Guarda, io mi sono dimesso nel 2021, son stato capo della redazione di Milano per quattro anni. Già negli anni scorsi si faceva fatica a trovare delle persone intelligenti da intervistare che rappresentassero la città. Una volta avevi una grande scelta, non solo fra gli imprenditori, ma anche fra gli attori, gli avvocati eccetera, ora se devi intervistare qualcuno ti riduci a chiamare me (ride, ndr).
L’amministrazione del sindaco Beppe Sala vorrebbe introdurre il limite dei 30 chilometri orari in alcune zone della città. Secondo te i milanesi sono pronti?
Io abito in zona Maciachini, in un delirio di traffico. Secondo me, te lo dico andando in controtendenza, i milanesi sono pronti. Non dappertutto, ovviamente. In alcune zone del centro, accanto alle scuole, lo capiscono che il limite a 30 va bene. Se però si mette sul ponte della Ghisolfa o su alcuni viali grossi, è chiaro che è una stronzata, lo capisce chiunque. Ma in alcuni quartieri, in alcuni segmenti, il limite a 30 il milanese già lo applica. Per esempio nei quartieri di nuova costruzione che stanno alle spalle di via Ripamonti.
Ma se già di fatto il limite c’è, perché questa misura? Per sventolare una bandierina?
Diciamo che sicuramente diminuisce gli incidenti. Purtroppo per me che sono motociclista, ho visto aumentare i punti di intersezione dei vialoni. Una volta si poteva correre un po’ di più, adesso c’è un sacco di gente che, non ho capito perché, attraversa i vialoni senza manco guardare. Ho provato tempo fa ad avere una statistica dai vigili ma non sono stati in grado di tirarla fuori. Avrò visto almeno 100 persone a terra, eh. Almeno.

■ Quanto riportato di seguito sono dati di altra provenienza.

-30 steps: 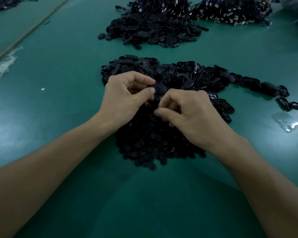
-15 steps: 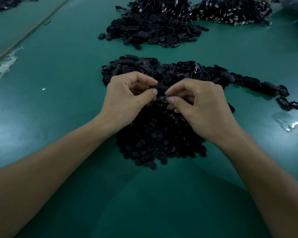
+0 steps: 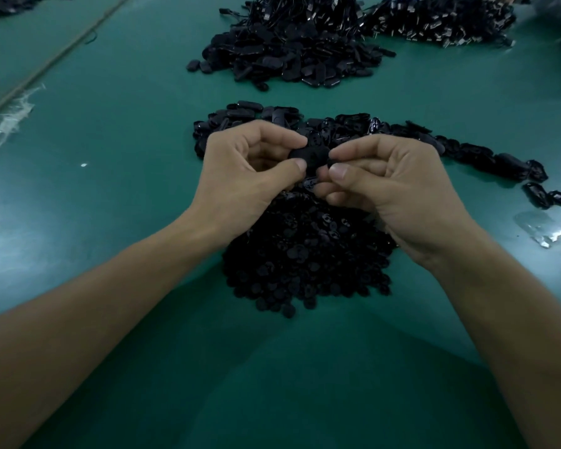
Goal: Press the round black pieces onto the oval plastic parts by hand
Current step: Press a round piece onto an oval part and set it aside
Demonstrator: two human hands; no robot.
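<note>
Green table point(image 3: 110, 196): above the round-piece heap point(image 3: 305, 254), our left hand point(image 3: 240, 171) pinches an oval part point(image 3: 310, 155) steady for our right hand's point(image 3: 399, 183) pinched round piece point(image 3: 331, 163).

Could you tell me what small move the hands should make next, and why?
Probably bring the right hand with its round black piece onto the oval plastic part in the left hand and press with the thumb. Both pieces are pinched side by side above the pile of round pieces, apparently not yet seated.
</note>
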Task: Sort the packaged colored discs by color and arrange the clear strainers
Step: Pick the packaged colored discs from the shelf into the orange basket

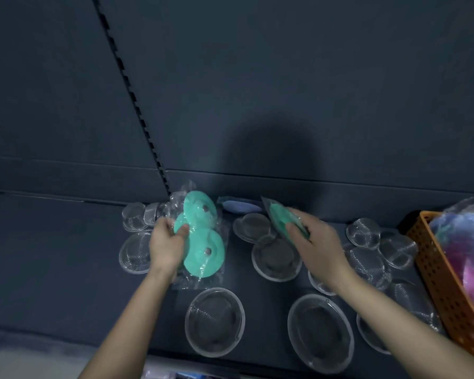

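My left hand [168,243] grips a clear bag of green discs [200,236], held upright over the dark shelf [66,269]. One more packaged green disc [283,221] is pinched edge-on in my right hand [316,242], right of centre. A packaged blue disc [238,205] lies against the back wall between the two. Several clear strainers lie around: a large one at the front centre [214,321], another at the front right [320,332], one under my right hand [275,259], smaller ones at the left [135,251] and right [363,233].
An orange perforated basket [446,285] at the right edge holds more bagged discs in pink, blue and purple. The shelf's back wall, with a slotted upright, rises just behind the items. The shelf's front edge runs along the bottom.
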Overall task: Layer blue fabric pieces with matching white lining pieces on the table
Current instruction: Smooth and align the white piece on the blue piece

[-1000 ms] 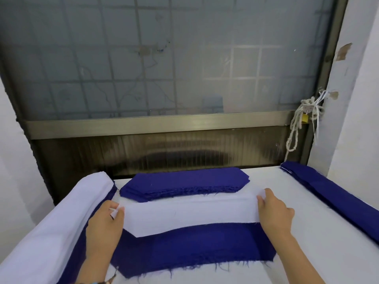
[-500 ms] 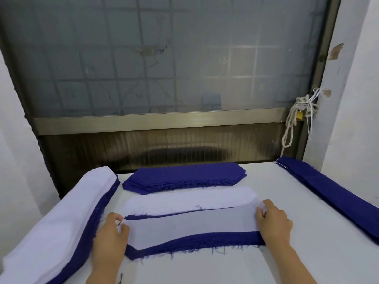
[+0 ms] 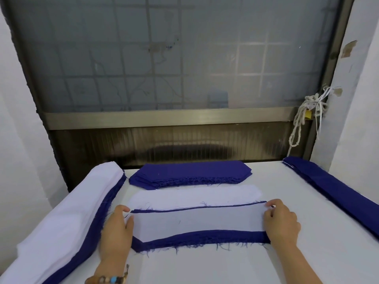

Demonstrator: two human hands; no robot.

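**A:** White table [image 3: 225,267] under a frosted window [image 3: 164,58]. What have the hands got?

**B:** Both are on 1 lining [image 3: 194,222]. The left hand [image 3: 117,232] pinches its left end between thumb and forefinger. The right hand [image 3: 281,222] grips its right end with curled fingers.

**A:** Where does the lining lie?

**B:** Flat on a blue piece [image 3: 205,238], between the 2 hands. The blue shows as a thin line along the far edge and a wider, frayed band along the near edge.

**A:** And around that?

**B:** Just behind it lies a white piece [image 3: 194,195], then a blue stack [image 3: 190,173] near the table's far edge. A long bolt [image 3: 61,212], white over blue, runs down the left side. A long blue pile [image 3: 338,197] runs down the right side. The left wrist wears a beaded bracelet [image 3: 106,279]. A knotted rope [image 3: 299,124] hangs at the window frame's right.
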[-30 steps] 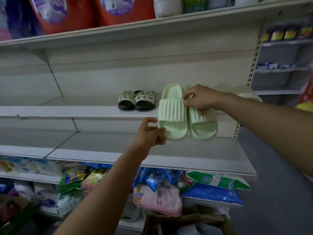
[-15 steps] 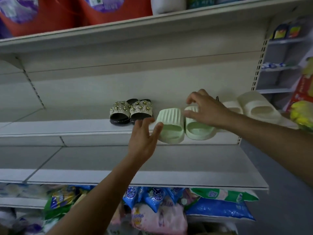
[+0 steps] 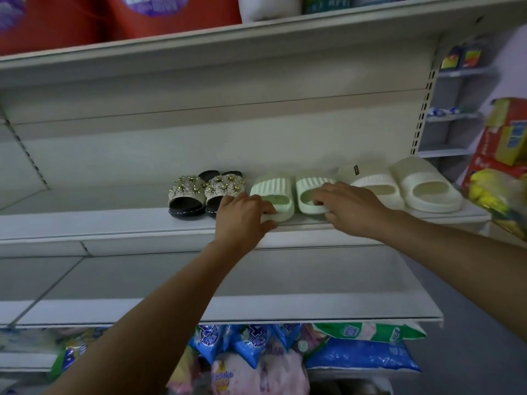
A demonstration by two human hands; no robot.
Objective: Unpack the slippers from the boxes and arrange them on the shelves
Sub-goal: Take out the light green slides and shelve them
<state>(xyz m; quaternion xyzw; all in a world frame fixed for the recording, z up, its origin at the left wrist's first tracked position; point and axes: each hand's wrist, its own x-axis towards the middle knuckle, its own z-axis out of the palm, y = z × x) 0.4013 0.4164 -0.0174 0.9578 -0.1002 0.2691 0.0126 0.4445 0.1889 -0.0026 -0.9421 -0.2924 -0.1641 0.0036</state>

In generale, che consiglio daresti al sindaco Sala?
Di solito non sono tipo da dare consigli. Ma in questo caso un consiglio mi sento di darglielo: dovrebbe alzare la voce contro Milan e Inter e fare in modo che questa storia dello stadio trovi finalmente una quadra. Perché questo batti e ribatti, dal 2019 al 2023, è davvero improprio, non è possibile. O dentro o fuori. Ma fuori significa che se le squadre continuano a farsi gli affari loro e fanno un torto alla città, il sindaco, finché resta al potere, dovrebbe render loro la vita un po’ difficile, perché si può fare in tanti modi. Avrei preferito che Sala facesse sentire di più la voce della città e dei tifosi, ecco. Che ci dicano che ristrutturano e costruiscono lo stadio nuovo, e se lo ricostruiscono ovviamente deve essere fatto vicino San Siro e chiudere la partita lì, fine. Bisognerebbe portare a galla tutto quello che sta accadendo dietro le quinte. Davanti alla cittadinanza. Io che sono tifoso interista devo sapere se l’Inter non ha soldi e se si sta comportando male. È tutto troppo nascosto.